Agustus



Gerimis masih saja enggan meninggalkan kota. Rintiknya tabah mengguyur hingga berjam-jam lamanya. Kali ini banyak yang singgah dalam ingatan. Dulu, sekitar 2 tahun silam aku pernah se-gembira itu menyambut hujan. Tertawa-tawa menikmatinya dengan seseorang yang amat dekat denganku. Seseorang yang sering aku panggil Umel (lemu) atau sering ku ejek dengan panggilan “jelek!”

Suatu hari itu, kami berdua berniat melepas penat. Berboncengan menuju kota yang lebih sejuk dibanding kota kelahiranku. Kota yang sedikit lebih tinggi permukaannya dan lebih dekat dengan gunung. Kami tidak khawatir tatkala awan menutupi sebagian langit biru. Sebab jikalaupun hujan, ada mantel yang disimpan di jok motornya.

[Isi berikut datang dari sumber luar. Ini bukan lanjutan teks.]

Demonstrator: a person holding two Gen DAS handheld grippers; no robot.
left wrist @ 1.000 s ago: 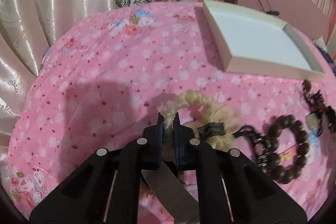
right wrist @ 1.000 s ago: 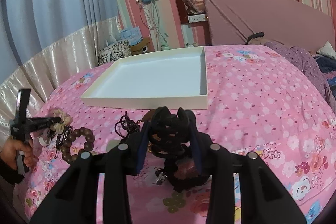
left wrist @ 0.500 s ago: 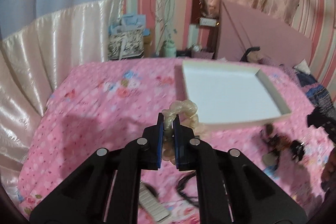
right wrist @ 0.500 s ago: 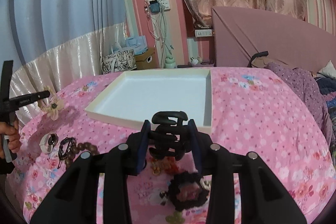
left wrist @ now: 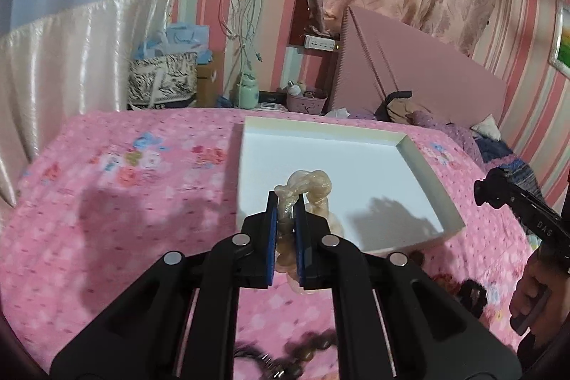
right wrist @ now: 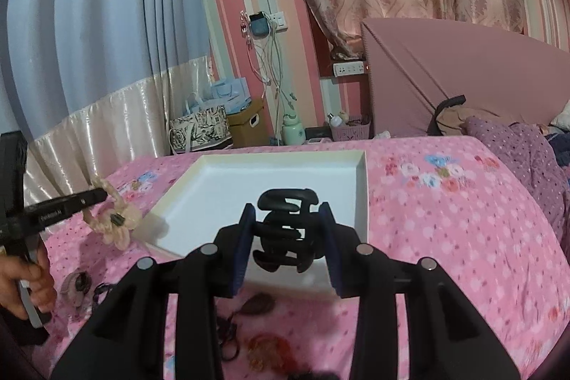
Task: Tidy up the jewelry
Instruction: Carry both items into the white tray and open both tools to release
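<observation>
Both wrist views look down along their fingers, close over the bed, sharing the white tray (left wrist: 424, 162).

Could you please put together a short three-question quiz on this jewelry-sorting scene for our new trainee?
1. True or false: the white tray already holds several items.
2. Which item is the right gripper shut on?
A. the black claw clip
B. a wooden bead bracelet
C. a silver watch
3. Fill in: the left gripper is shut on the cream ____.

Key:
1. False; no item lies in it, and both held items are off the bedspread.
2. A.
3. scrunchie.
</observation>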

Tanpa tujuan, karena memang aku lebih suka menikmati terpaan angin di sepanjang perjalanan. Meski tau motor yang ku naiki akan mengarah kemana, tapi tetap saja aku lebih suka duduk dibonceng di atas motor. Aku menyesapi setiap waktu yang ku habiskan dengannya. Bercanda  ala kadarnya, dan berbicara sekenanya.

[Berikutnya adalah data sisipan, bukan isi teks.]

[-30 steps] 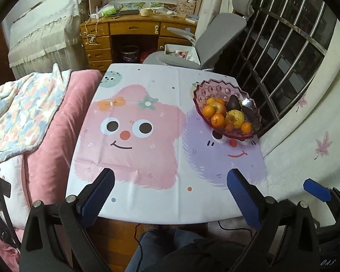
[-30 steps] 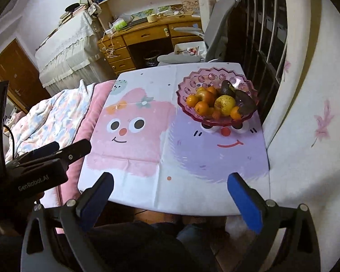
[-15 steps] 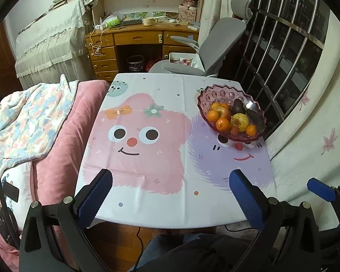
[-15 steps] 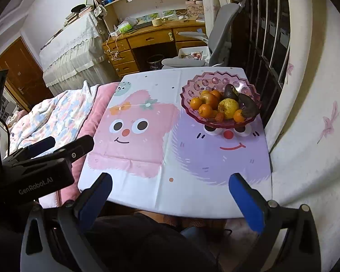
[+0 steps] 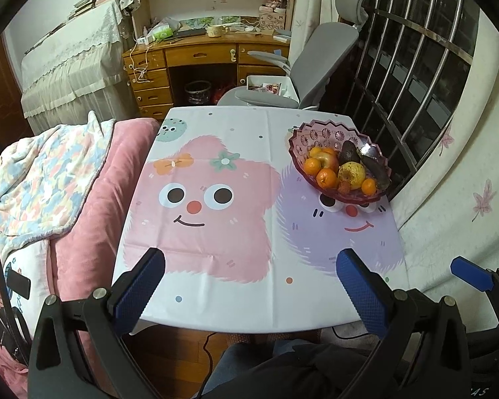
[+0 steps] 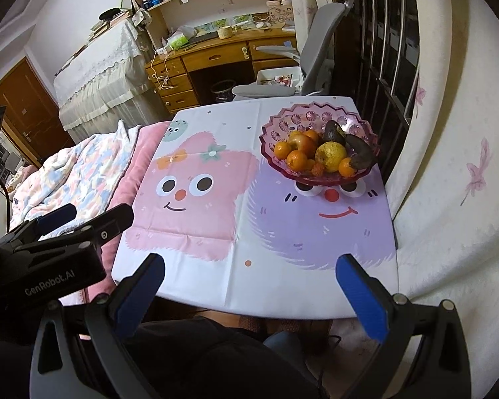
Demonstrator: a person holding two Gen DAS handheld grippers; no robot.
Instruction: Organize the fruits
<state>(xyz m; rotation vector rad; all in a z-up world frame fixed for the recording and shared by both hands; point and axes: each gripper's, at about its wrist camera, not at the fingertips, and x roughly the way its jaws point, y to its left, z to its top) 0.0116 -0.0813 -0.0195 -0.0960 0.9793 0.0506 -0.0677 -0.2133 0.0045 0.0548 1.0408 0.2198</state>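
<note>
Fruit bowl (image 6: 319, 126) beyond spread right gripper (image 6: 249, 276)

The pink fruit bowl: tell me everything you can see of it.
The pink fruit bowl looks like translucent pressed glass or plastic, with a scalloped rim and round flower-like patterns in its wall. It stands upright on the cartoon tablecloth, at the table's far right corner near the barred window, over the purple character's eyes. It holds several oranges, a reddish apple, a yellow fruit and dark avocados, heaped loosely. Neither pair of tongs touches it.
</note>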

Aku suka setiap kali motor melaju dengan cepat di sepanjang jalan yang tidak ramai. Aku sudah merasa laiknya burung yang terbang bebas di angkasa. Tanpa beban, tanpa halangan. Hanya menikmati ruang bersama dengannya. Lalu imajinasiku terhenti karena ada tetes air yang jatuh menepi di wajahku. Aku angkat kepalaku memandangi awan yang kian mengabu. Kota menjadi sedikit lebih gelap dari biasanya. Namun kami memutuskan untuk tetap meneruskan perjalanan. Kepalang tanggung, sudah setengah perjalanan.

Semakin jauh motor kami melesat, maka semakin banyak kami mendapati pengendara yang sudah lengkap mengenakan atribut mantel. Kami pun jadi sedikit ragu, karena masih saja kukuh untuk membiarkan tubuh ditetesi gerimis. Akhirnya ketika tetesnya semakin gede, kami menyerah. Menepi untuk sekedar memakai mantel. Aku terkejut, karena dalam benakku si jelek itu membawa mantel yang “layak”. Namun itu hanya mantel “seadanya” – yang pada akhirnya setelah ku pakai, mantel itu sedikit sobek pada beberapa bagiannya.

Aku kira dia benar-benar membawa 2 pasang mantel, yang ketika hujan kita masih aman untuk tetap diguyur tanpa merasa basah. Tetapi, kala itu malah semakin sering kita diguyur hujan, maka semakin basah lah kita. Sepatuku pun jadi korban. Pun dengan jam tangan dan sebagian punggungku yang ku rasa dingin akibat tetesan air yang berhasil masuk melalui celah-celah mantel yang sobek.

Akhirnya kami pun putar arah, mengurungkan niat menikmati alam hijau di depan. Masih banyak waktu lain, pikirku. Sialnya, entah karena musabab apa. Hujan membuat jalanan menjadi semakin padat. Lebih padat dari saat kita mulai berkendara. Sementara hujan semakin deras, dia pun semakin kencang membawa motor untuk melaju. Aku teriakkan padanya agar jangan terburu-buru dan aku baik-baik saja meski kehujanan, sebab aku pikir jalanan semakin licin akan tidak baik untuk dilalui oleh gerakan ban yang terlampau cepat. Bisa-bisa rem blong atau hal buruk lainnya. Dia akhirnya mengurangi kecepatan, namun tetap saja, bagiku itu masih terlampau cepat. Dan aku pun menahan diri untuk tidak terbawa rasa takutku semakin banyak. Aku akhirnya memilih menyembunyikan kepalaku ke balik mantel kelelawar miliknya. Tidak ada pemandangan yang patut dinikmati. Hanya ada motor yang saling mendahului yang lain, dan bunyi klakson dimana-mana. Pun dengan degup jantungku yang kian mendebar.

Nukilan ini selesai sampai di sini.